==== Recorded data

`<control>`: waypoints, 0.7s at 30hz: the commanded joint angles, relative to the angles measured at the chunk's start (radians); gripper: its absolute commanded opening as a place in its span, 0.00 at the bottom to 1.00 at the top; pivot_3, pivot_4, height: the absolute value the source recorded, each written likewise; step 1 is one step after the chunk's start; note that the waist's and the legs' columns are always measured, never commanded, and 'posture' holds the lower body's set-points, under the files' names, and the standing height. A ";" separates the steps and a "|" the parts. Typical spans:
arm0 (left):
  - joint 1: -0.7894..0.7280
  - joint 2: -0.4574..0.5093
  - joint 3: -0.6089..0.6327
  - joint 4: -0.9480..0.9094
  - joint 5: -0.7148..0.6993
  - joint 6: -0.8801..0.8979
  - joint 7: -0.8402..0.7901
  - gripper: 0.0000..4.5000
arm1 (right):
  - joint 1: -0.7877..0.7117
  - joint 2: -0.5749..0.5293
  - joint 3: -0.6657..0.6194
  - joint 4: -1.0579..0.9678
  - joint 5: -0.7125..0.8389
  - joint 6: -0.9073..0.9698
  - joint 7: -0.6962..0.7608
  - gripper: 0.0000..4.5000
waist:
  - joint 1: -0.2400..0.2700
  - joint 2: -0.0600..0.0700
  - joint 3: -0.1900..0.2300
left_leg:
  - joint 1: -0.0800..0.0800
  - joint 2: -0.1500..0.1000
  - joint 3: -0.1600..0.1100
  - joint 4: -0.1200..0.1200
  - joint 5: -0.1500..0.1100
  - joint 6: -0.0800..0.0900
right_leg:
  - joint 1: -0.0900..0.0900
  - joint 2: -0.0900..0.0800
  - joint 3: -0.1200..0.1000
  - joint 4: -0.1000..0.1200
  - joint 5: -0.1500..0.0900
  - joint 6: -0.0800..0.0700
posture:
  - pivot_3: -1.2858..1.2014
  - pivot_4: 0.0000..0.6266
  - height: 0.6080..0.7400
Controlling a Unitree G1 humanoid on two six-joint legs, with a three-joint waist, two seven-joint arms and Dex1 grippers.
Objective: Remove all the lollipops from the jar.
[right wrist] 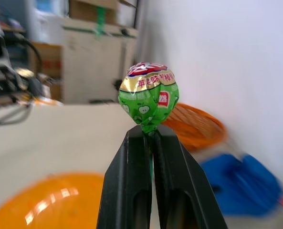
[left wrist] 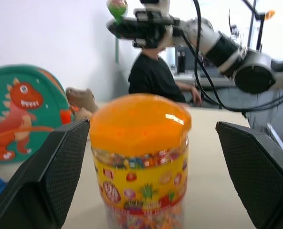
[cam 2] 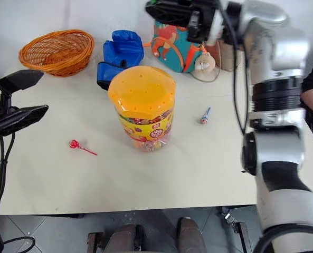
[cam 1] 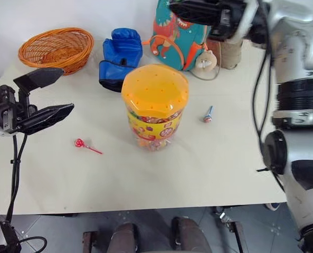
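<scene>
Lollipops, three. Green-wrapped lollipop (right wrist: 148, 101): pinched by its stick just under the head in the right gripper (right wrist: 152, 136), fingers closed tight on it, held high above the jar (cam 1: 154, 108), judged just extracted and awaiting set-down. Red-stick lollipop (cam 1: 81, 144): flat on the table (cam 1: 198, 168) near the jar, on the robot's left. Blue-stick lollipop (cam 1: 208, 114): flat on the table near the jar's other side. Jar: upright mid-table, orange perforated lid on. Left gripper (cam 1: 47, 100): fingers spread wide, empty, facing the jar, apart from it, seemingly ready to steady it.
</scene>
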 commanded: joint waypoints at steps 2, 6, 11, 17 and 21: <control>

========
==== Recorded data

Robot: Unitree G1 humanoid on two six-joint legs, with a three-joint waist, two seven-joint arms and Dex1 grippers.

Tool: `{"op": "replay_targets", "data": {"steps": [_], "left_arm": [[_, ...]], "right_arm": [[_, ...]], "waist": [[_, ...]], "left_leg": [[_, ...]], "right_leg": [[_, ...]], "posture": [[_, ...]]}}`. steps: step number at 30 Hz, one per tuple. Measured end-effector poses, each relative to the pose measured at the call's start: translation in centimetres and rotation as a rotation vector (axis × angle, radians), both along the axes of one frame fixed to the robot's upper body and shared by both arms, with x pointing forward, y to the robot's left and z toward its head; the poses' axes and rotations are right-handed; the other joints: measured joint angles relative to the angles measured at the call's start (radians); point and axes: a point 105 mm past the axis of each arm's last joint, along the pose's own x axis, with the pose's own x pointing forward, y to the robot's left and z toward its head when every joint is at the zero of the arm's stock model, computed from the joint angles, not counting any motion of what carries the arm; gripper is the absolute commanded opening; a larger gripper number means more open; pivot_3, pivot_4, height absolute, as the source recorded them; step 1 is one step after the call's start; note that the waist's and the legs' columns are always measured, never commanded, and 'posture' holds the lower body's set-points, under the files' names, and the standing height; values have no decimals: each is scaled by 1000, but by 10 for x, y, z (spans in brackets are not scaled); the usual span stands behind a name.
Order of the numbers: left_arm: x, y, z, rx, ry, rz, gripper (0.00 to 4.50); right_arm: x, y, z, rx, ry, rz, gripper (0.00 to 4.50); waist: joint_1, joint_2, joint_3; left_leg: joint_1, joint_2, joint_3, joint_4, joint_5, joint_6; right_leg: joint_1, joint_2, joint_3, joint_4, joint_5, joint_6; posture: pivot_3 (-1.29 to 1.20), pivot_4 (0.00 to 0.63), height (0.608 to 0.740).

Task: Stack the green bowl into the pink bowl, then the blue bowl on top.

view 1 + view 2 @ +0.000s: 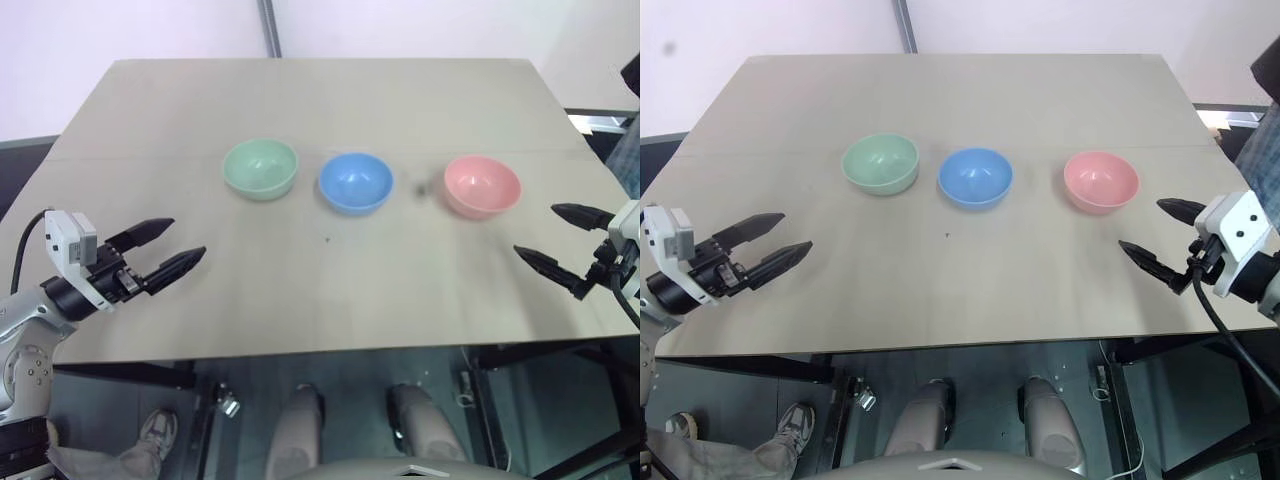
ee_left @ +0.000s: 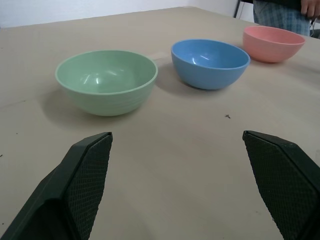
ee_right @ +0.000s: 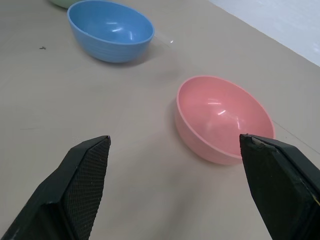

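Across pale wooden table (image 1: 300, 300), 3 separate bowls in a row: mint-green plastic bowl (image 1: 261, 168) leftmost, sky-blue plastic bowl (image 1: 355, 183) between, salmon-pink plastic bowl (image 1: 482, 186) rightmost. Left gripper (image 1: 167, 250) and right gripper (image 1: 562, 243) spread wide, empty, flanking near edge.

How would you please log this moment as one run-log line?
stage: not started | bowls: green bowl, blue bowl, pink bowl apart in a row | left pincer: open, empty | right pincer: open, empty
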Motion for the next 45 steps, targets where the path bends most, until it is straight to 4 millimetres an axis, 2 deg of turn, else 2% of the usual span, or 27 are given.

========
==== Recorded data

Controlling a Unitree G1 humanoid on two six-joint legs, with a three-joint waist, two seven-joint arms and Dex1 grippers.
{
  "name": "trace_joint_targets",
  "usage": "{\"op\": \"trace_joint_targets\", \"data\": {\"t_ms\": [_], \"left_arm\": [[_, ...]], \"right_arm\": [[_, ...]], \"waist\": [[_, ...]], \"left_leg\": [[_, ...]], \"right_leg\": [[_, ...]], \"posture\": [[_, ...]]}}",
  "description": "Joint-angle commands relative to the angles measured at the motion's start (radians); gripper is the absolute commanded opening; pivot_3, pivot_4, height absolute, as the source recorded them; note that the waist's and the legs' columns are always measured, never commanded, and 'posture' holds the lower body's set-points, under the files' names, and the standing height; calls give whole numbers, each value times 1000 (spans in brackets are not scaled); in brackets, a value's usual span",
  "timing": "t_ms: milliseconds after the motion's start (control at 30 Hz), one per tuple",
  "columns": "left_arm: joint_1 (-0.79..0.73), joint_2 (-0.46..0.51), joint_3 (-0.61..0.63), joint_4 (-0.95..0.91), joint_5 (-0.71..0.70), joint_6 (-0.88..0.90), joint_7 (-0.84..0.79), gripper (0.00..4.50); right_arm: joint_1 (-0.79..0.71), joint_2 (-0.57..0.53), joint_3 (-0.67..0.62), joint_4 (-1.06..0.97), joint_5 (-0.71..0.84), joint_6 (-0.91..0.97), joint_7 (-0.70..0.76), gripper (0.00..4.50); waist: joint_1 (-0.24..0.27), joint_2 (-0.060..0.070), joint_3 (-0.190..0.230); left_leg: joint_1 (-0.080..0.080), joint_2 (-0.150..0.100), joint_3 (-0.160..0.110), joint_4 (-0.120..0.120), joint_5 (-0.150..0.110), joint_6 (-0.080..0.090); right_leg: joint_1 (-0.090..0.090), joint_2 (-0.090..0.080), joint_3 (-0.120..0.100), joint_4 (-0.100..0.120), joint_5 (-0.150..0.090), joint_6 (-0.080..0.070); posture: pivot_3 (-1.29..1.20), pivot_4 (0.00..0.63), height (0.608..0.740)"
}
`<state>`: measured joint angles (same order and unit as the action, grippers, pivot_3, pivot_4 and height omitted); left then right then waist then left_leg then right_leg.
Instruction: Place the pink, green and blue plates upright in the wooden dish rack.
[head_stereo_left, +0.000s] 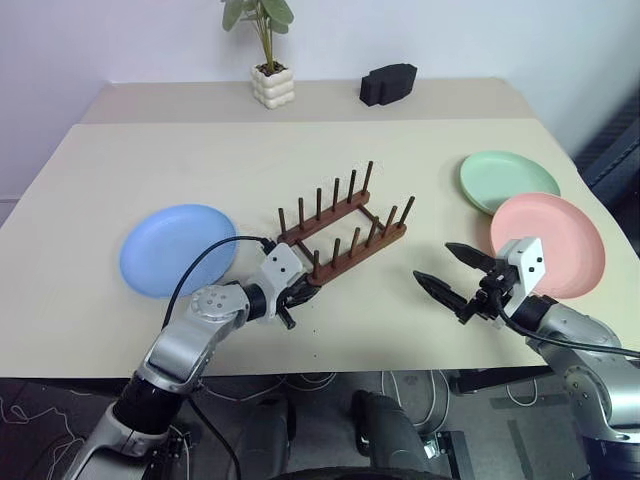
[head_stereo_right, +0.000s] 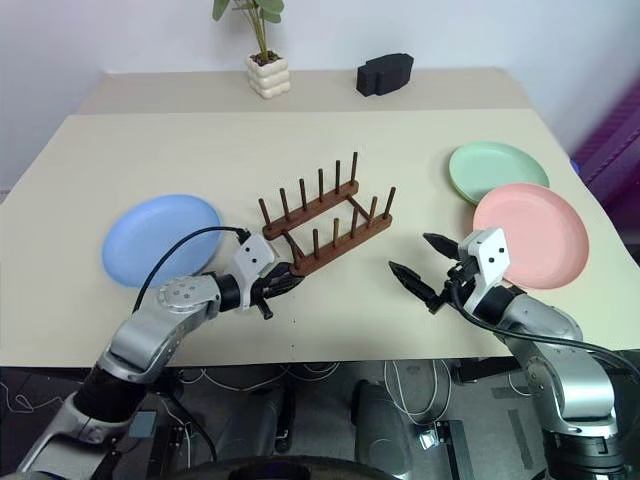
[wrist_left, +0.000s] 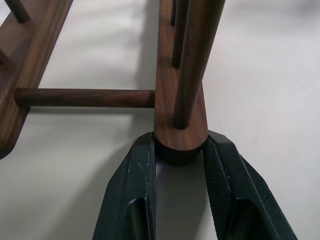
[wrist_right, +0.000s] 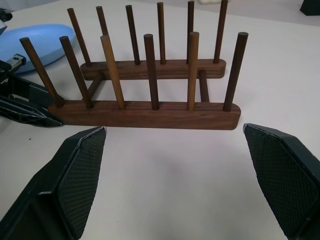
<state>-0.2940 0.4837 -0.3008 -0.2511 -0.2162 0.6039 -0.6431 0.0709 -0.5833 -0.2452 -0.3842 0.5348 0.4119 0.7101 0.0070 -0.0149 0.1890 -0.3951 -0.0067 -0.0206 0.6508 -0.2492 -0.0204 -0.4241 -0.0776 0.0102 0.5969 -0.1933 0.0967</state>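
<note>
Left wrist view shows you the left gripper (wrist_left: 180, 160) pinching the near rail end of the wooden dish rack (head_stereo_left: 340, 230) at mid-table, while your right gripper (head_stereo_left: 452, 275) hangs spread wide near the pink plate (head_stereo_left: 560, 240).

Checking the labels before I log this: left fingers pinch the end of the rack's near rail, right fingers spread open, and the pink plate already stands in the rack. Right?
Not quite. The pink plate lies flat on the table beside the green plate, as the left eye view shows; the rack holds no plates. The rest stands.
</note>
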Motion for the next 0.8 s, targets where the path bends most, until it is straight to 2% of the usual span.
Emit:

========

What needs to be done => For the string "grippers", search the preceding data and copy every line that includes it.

Written answer =>
Controlling a Unitree G1 humanoid on two six-joint legs, with a three-joint waist, two seven-joint arms and Dex1 grippers.
Robot: Unitree G1 humanoid on two six-joint legs, with a three-joint waist, two seven-joint arms and Dex1 grippers.
Controlling a Unitree G1 humanoid on two six-joint legs, with a three-joint waist, two seven-joint arms and Dex1 grippers.
`<state>`: measured joint angles (same order and unit as the action, grippers, pivot_3, pivot_4 and height omitted); left then right then waist then left_leg then right_leg.

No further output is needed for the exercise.